Dziś zatrzymam się chwilę przy błyszczyku w kolorze delikatnego, odrobinę zgaszonego a przede wszystkim bardzo delikatnego różu o nazwie Whisper. Produkt jakich wiele na półkach drogeryjnych, w mojej jak i Waszych kosmetyczkach. A jednak spośród tego gąszczu to po niego sięgam najczęściej, szczególnie teraz zimą, kiedy moja usta domagają się solidnej dawki nawilżenia. Produkt ten stoi z dala od podobnych produktów naszpikowanych niepotrzebnymi, często szkodliwymi substancjami. Nie doszukujcie się w składzie zatem parabenów, nanocząsteczek, wypełniaczy czy sztucznych barwników, mogę Wam zagwarantować na 100% iż ten produkt ich nie posiada. Jego skład oparto na olejku rycynowym, dalej mamy olejek jojoba, witaminę E aby zapewnić ustom odpowiednią ochronę i nawilżenie.

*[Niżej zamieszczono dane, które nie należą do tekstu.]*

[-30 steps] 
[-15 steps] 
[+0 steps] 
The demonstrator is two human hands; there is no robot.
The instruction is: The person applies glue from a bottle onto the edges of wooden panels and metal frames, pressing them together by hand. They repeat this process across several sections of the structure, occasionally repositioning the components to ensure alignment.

Błyszczyk ten o dosyć gęstej konsystencji szybko i bezproblemowo sunie po ustach tworząc na nich taflę i efekt mokrych nie klejących ust. Uwielbiam! Nie sposób nie wspomnieć o jego słodkim, czekoladowym zapachu, który trwa jakiś czas po aplikacji. Aż chciałoby się go zjeść bez szkody dla figury.
I efekt na ustach, delikatny i naturalny, czyli tak jak lubię :)
Błyszczyk do kupienia na stronie Costasy
a koszt jego to 42, 90 za 6 ml. Chwilowo niedostępny, bo Lily Lolo
szykuje zmianę graficzną opakowań, czekamy więc z niecierpliwością.